*Task details:*
An exact repetition of the listing is required.

(Records to process)

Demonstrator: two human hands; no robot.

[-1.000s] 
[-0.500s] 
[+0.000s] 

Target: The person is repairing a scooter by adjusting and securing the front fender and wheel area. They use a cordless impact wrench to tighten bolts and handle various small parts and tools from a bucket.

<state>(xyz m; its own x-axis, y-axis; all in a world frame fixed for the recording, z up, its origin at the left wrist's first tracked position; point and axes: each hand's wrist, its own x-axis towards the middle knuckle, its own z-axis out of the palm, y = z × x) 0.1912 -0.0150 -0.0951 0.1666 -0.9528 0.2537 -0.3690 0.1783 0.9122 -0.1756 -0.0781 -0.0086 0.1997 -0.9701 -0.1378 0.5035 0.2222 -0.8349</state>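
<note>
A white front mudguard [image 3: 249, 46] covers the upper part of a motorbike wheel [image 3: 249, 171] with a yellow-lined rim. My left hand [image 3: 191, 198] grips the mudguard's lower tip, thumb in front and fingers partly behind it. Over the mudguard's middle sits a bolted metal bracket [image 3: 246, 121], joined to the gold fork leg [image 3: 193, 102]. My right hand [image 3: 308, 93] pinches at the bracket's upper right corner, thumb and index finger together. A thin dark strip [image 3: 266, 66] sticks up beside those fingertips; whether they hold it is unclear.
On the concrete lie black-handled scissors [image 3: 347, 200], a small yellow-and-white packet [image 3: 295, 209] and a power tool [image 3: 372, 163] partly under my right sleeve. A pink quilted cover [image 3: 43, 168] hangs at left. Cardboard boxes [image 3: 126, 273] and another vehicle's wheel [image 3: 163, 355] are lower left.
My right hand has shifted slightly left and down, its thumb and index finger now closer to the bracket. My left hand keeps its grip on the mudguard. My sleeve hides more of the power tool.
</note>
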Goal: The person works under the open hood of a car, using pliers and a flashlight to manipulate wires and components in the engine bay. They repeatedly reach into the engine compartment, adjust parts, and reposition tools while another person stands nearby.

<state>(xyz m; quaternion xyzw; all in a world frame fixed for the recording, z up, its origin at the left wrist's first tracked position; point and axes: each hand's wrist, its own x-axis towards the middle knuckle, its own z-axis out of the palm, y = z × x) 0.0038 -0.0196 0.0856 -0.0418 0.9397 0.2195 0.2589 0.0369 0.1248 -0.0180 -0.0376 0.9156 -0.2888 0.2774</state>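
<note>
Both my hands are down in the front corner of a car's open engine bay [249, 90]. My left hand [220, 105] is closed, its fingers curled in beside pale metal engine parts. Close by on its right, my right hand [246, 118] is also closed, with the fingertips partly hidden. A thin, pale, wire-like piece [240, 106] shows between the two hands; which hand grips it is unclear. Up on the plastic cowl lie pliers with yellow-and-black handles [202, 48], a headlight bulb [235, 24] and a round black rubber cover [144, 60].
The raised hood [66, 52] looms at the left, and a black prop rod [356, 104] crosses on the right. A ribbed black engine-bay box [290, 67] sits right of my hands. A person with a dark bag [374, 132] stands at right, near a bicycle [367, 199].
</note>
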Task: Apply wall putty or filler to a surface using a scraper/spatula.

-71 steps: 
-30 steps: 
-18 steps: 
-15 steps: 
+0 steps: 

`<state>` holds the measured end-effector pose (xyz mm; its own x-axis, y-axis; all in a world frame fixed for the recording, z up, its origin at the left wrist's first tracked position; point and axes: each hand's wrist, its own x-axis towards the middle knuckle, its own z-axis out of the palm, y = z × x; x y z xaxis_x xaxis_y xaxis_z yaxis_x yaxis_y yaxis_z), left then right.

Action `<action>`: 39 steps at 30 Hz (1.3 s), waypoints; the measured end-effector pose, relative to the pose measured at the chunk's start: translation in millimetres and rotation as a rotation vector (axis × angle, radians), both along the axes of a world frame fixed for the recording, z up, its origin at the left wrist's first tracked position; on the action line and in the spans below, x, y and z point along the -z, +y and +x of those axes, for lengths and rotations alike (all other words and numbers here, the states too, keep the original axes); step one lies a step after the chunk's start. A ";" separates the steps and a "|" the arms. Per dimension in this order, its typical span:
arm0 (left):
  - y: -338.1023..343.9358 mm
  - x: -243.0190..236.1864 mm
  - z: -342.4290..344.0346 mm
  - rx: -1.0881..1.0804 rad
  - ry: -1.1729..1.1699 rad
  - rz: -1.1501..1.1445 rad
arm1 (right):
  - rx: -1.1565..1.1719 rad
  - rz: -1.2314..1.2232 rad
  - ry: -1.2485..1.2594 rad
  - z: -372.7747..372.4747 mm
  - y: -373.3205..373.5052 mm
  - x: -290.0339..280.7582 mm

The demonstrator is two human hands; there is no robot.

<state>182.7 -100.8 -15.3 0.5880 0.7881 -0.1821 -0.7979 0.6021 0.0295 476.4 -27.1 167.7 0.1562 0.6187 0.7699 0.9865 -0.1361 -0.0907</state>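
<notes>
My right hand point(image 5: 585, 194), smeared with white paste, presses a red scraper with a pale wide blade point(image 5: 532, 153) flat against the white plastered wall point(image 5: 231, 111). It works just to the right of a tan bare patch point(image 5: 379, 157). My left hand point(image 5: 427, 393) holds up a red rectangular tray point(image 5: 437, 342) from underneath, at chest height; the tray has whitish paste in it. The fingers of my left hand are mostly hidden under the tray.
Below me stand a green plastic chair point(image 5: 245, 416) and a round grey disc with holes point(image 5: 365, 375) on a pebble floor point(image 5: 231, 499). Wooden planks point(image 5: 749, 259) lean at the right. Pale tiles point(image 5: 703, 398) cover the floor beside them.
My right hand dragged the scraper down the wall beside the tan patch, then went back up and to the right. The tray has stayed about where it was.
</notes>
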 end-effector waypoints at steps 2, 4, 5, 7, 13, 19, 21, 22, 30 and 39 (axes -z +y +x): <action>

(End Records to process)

*Result:*
Demonstrator: two human hands; no robot.

[-1.000s] 
[-0.500s] 
[+0.000s] 

Target: The person is repairing a scooter by adjusting and securing the front fender and wheel area. They use a cordless impact wrench to tighten bolts and handle various small parts and tools from a bucket.

<state>(xyz m; its own x-axis, y-axis; all in a world frame fixed for the recording, z up, its origin at the left wrist's first tracked position; point and axes: each hand's wrist, its own x-axis towards the middle knuckle, its own z-axis out of the palm, y = z × x) 0.1912 -0.0150 -0.0951 0.1666 -0.9528 0.2537 -0.3690 0.1783 0.9122 -0.1756 -0.0781 -0.0086 0.1997 -0.9701 -0.1378 0.5035 0.2222 -0.8349</state>
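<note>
A white front mudguard [image 3: 249, 46] covers the upper part of a motorbike wheel [image 3: 249, 171] with a yellow-lined rim. My left hand [image 3: 191, 198] grips the mudguard's lower tip, thumb in front and fingers partly behind it. Over the mudguard's middle sits a bolted metal bracket [image 3: 246, 121], joined to the gold fork leg [image 3: 193, 102]. My right hand [image 3: 308, 93] pinches at the bracket's upper right corner, thumb and index finger together. A thin dark strip [image 3: 266, 66] sticks up beside those fingertips; whether they hold it is unclear.
On the concrete lie black-handled scissors [image 3: 347, 200], a small yellow-and-white packet [image 3: 295, 209] and a power tool [image 3: 372, 163] partly under my right sleeve. A pink quilted cover [image 3: 43, 168] hangs at left. Cardboard boxes [image 3: 126, 273] and another vehicle's wheel [image 3: 163, 355] are lower left.
My right hand has shifted slightly left and down, its thumb and index finger now closer to the bracket. My left hand keeps its grip on the mudguard. My sleeve hides more of the power tool.
</note>
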Goal: The person works under the open hood of a car, using pliers and a flashlight to manipulate wires and components in the engine bay. They repeatedly reach into the engine compartment, adjust parts, and reposition tools while another person stands nearby.

<state>(xyz m; quaternion xyzw; all in a world frame fixed for the recording, z up, its origin at the left wrist's first tracked position; point and axes: each hand's wrist, its own x-axis towards the middle knuckle, its own z-axis out of the palm, y = z × x) 0.0038 -0.0196 0.0856 -0.0418 0.9397 0.2195 0.2589 0.0369 0.1248 -0.0180 -0.0376 0.9156 -0.2888 0.2774</state>
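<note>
Both my hands are down in the front corner of a car's open engine bay [249, 90]. My left hand [220, 105] is closed, its fingers curled in beside pale metal engine parts. Close by on its right, my right hand [246, 118] is also closed, with the fingertips partly hidden. A thin, pale, wire-like piece [240, 106] shows between the two hands; which hand grips it is unclear. Up on the plastic cowl lie pliers with yellow-and-black handles [202, 48], a headlight bulb [235, 24] and a round black rubber cover [144, 60].
The raised hood [66, 52] looms at the left, and a black prop rod [356, 104] crosses on the right. A ribbed black engine-bay box [290, 67] sits right of my hands. A person with a dark bag [374, 132] stands at right, near a bicycle [367, 199].
</note>
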Task: Apply wall putty or filler to a surface using a scraper/spatula.

-71 steps: 
-30 steps: 
-18 steps: 
-15 steps: 
+0 steps: 

`<state>` holds the measured end-effector pose (xyz mm; its own x-axis, y-axis; all in a world frame fixed for the recording, z up, its origin at the left wrist's first tracked position; point and axes: each hand's wrist, its own x-axis towards the middle knuckle, its own z-axis out of the palm, y = z × x; x y z xaxis_x xaxis_y xaxis_z yaxis_x yaxis_y yaxis_z), left then right.

Action `<action>`: 39 steps at 30 Hz (1.3 s), waypoints; the measured end-effector pose, relative to the pose measured at the chunk's start: translation in millimetres and rotation as a rotation vector (axis × angle, radians), both along the axes of a world frame fixed for the recording, z up, its origin at the left wrist's first tracked position; on the action line and in the spans below, x, y and z point along the -z, +y and +x of those axes, for lengths and rotations alike (all other words and numbers here, the states too, keep the original axes); step one lies a step after the chunk's start. A ";" separates the steps and a "|" the arms. Per dimension in this order, its typical span:
arm0 (left):
  - y: -338.1023..343.9358 mm
  - x: -243.0190..236.1864 mm
  - z: -342.4290..344.0346 mm
  - rx: -1.0881..1.0804 rad
  - ry: -1.1729..1.1699 rad
  - rz: -1.1501..1.1445 rad
arm1 (right):
  - rx: -1.1565..1.1719 rad
  - rz: -1.2314..1.2232 rad
  - ry: -1.2485..1.2594 rad
  - z: -372.7747..372.4747 mm
  - y: -373.3205..373.5052 mm
  - x: -290.0339..280.7582 mm

The demonstrator is two human hands; there is no robot.

<state>182.7 -100.8 -15.3 0.5880 0.7881 -0.1821 -0.7979 0.6021 0.0295 476.4 -27.1 167.7 0.1562 0.6187 0.7699 0.9865 -0.1361 -0.0907</state>
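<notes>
My right hand point(image 5: 585, 194), smeared with white paste, presses a red scraper with a pale wide blade point(image 5: 532, 153) flat against the white plastered wall point(image 5: 231, 111). It works just to the right of a tan bare patch point(image 5: 379, 157). My left hand point(image 5: 427, 393) holds up a red rectangular tray point(image 5: 437, 342) from underneath, at chest height; the tray has whitish paste in it. The fingers of my left hand are mostly hidden under the tray.
Below me stand a green plastic chair point(image 5: 245, 416) and a round grey disc with holes point(image 5: 365, 375) on a pebble floor point(image 5: 231, 499). Wooden planks point(image 5: 749, 259) lean at the right. Pale tiles point(image 5: 703, 398) cover the floor beside them.
My right hand dragged the scraper down the wall beside the tan patch, then went back up and to the right. The tray has stayed about where it was.
</notes>
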 end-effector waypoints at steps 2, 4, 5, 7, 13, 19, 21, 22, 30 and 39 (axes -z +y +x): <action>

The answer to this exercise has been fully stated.